Try it
A verbatim restatement of the data, free of pictures, is what you should output.

Available data
┌──

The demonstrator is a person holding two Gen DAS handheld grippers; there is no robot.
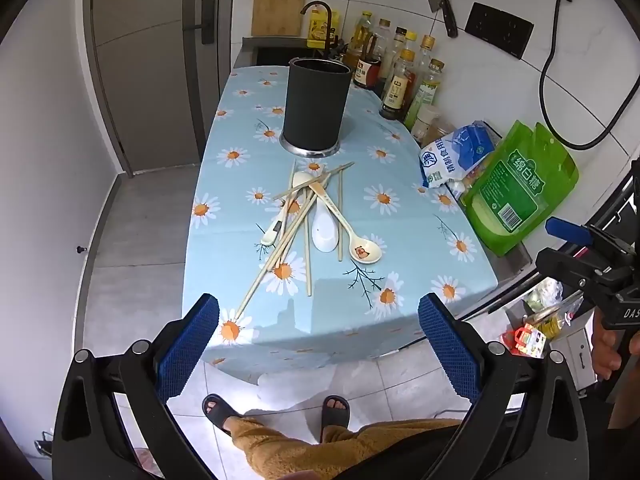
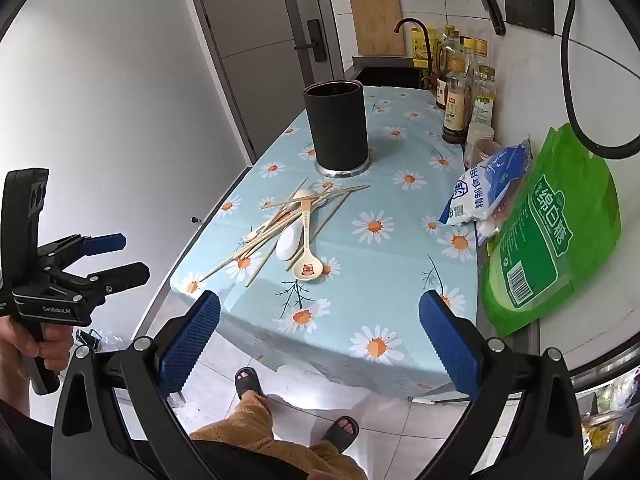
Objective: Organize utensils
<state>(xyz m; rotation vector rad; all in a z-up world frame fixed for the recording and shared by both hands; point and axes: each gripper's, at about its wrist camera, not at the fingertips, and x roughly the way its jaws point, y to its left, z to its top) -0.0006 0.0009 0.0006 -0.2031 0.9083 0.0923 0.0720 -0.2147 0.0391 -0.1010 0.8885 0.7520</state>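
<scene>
Nothing picked up yet. Left gripper spread wide and empty, hanging off the near edge of the counter; right gripper same deal, wide and empty, also short of the near edge.

Utensil pile sitting roughly mid-counter, a bit toward the near edge, all crossed over itself: a bunch of wooden chopsticks fanned out toward the near-left corner, a white ceramic spoon in the middle, a cream spoon with a little bear print on the right side of the heap, plus one more pale spoon on the left. Black holder standing upright just beyond the pile, open mouth up.

Handling guess: chopsticks light, stiff, thin, likely to roll or pivot if pinched near a tip, so better grabbed around mid-length, and probably the loose outer ones first. Ceramic spoons heavier, glossy, slippery and chippy, so best pinched across the flat handle, not the bowl. Bear spoon's handle partly tucked among the sticks; pulling it could drag the rest along.
</scene>
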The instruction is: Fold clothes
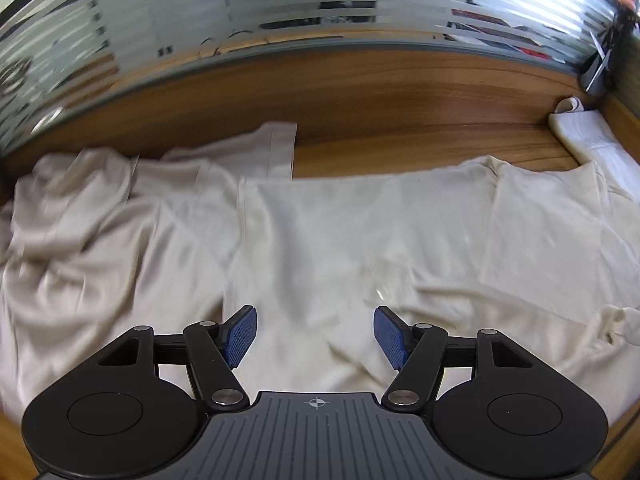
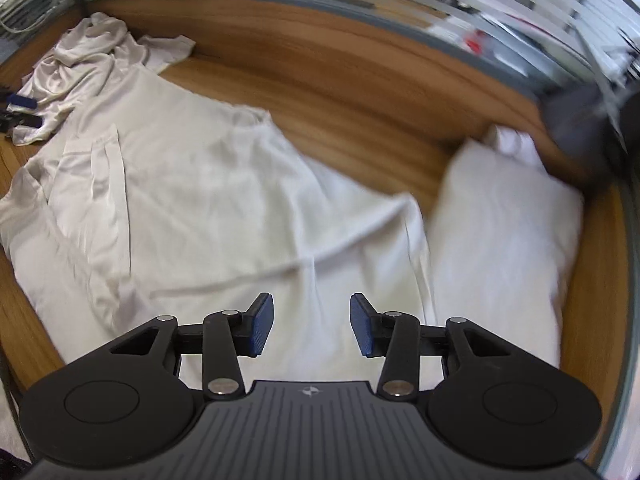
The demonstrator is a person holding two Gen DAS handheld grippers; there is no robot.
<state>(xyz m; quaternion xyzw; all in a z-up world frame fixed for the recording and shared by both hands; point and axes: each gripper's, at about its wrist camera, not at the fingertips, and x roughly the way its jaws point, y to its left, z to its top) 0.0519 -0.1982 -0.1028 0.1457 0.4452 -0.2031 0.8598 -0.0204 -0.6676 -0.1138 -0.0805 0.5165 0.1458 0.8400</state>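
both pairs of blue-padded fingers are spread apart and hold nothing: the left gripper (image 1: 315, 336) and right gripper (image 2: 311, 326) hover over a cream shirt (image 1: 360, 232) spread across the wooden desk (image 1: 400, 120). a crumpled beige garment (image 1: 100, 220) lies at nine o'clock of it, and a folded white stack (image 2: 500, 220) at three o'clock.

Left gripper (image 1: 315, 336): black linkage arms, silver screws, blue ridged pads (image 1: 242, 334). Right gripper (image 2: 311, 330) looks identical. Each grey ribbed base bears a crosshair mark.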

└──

Response area
The demonstrator is a person holding two Gen DAS handheld grippers; there is no robot.
Objective: Organize utensils
<state>(xyz m; rotation vector rad; all in a z-up world frame fixed for the recording and shared by both hands; point and axes: each gripper's, at about its wrist camera, not at the fingertips, and x roughly the way its jaws point, y to its left, z to its top) -0.0006 0.0009 0.0006 -0.2031 0.9083 0.0923 0.0720 -0.2147 0.0391 -0.1010 0.8885 0.7520</state>
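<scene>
Nothing picked up yet. Left gripper spread wide and empty, hanging off the near edge of the counter; right gripper same deal, wide and empty, also short of the near edge.

Utensil pile sitting roughly mid-counter, a bit toward the near edge, all crossed over itself: a bunch of wooden chopsticks fanned out toward the near-left corner, a white ceramic spoon in the middle, a cream spoon with a little bear print on the right side of the heap, plus one more pale spoon on the left. Black holder standing upright just beyond the pile, open mouth up.

Handling guess: chopsticks light, stiff, thin, likely to roll or pivot if pinched near a tip, so better grabbed around mid-length, and probably the loose outer ones first. Ceramic spoons heavier, glossy, slippery and chippy, so best pinched across the flat handle, not the bowl. Bear spoon's handle partly tucked among the sticks; pulling it could drag the rest along.
</scene>
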The instruction is: Fold clothes
The demonstrator is a person holding two Gen DAS handheld grippers; there is no robot.
<state>(xyz m; quaternion xyzw; all in a z-up world frame fixed for the recording and shared by both hands; point and axes: each gripper's, at about its wrist camera, not at the fingertips, and x roughly the way its jaws point, y to its left, z to its top) 0.0519 -0.1982 -0.1028 0.1457 0.4452 -0.2031 0.8598 -0.0204 -0.6676 -0.1138 -0.0805 0.5165 0.1458 0.8400</state>
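both pairs of blue-padded fingers are spread apart and hold nothing: the left gripper (image 1: 315, 336) and right gripper (image 2: 311, 326) hover over a cream shirt (image 1: 360, 232) spread across the wooden desk (image 1: 400, 120). a crumpled beige garment (image 1: 100, 220) lies at nine o'clock of it, and a folded white stack (image 2: 500, 220) at three o'clock.

Left gripper (image 1: 315, 336): black linkage arms, silver screws, blue ridged pads (image 1: 242, 334). Right gripper (image 2: 311, 330) looks identical. Each grey ribbed base bears a crosshair mark.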

There is nothing further in this answer.